Start of Block

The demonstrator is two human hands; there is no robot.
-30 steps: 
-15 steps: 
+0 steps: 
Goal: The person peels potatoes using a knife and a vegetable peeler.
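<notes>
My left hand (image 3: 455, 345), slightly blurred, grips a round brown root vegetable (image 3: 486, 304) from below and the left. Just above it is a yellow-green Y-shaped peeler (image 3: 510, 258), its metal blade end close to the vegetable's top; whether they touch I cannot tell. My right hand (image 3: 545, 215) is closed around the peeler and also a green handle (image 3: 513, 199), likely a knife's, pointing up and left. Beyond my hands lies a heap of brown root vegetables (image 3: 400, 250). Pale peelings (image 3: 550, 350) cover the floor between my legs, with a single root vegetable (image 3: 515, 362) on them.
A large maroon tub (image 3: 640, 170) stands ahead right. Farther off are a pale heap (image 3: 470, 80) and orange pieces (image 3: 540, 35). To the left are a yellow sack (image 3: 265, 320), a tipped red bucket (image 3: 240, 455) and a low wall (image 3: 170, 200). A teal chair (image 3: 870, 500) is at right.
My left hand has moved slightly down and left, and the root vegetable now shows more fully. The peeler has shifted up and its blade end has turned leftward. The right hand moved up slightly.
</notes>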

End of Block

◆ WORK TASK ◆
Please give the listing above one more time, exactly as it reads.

◆ SOLVED EXERCISE ◆
The demonstrator is two human hands; there is no robot.
-30 steps: 
-15 steps: 
+0 steps: 
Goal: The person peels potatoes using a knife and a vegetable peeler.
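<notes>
My left hand (image 3: 455, 345), slightly blurred, grips a round brown root vegetable (image 3: 486, 304) from below and the left. Just above it is a yellow-green Y-shaped peeler (image 3: 510, 258), its metal blade end close to the vegetable's top; whether they touch I cannot tell. My right hand (image 3: 545, 215) is closed around the peeler and also a green handle (image 3: 513, 199), likely a knife's, pointing up and left. Beyond my hands lies a heap of brown root vegetables (image 3: 400, 250). Pale peelings (image 3: 550, 350) cover the floor between my legs, with a single root vegetable (image 3: 515, 362) on them.
A large maroon tub (image 3: 640, 170) stands ahead right. Farther off are a pale heap (image 3: 470, 80) and orange pieces (image 3: 540, 35). To the left are a yellow sack (image 3: 265, 320), a tipped red bucket (image 3: 240, 455) and a low wall (image 3: 170, 200). A teal chair (image 3: 870, 500) is at right.
My left hand has moved slightly down and left, and the root vegetable now shows more fully. The peeler has shifted up and its blade end has turned leftward. The right hand moved up slightly.
</notes>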

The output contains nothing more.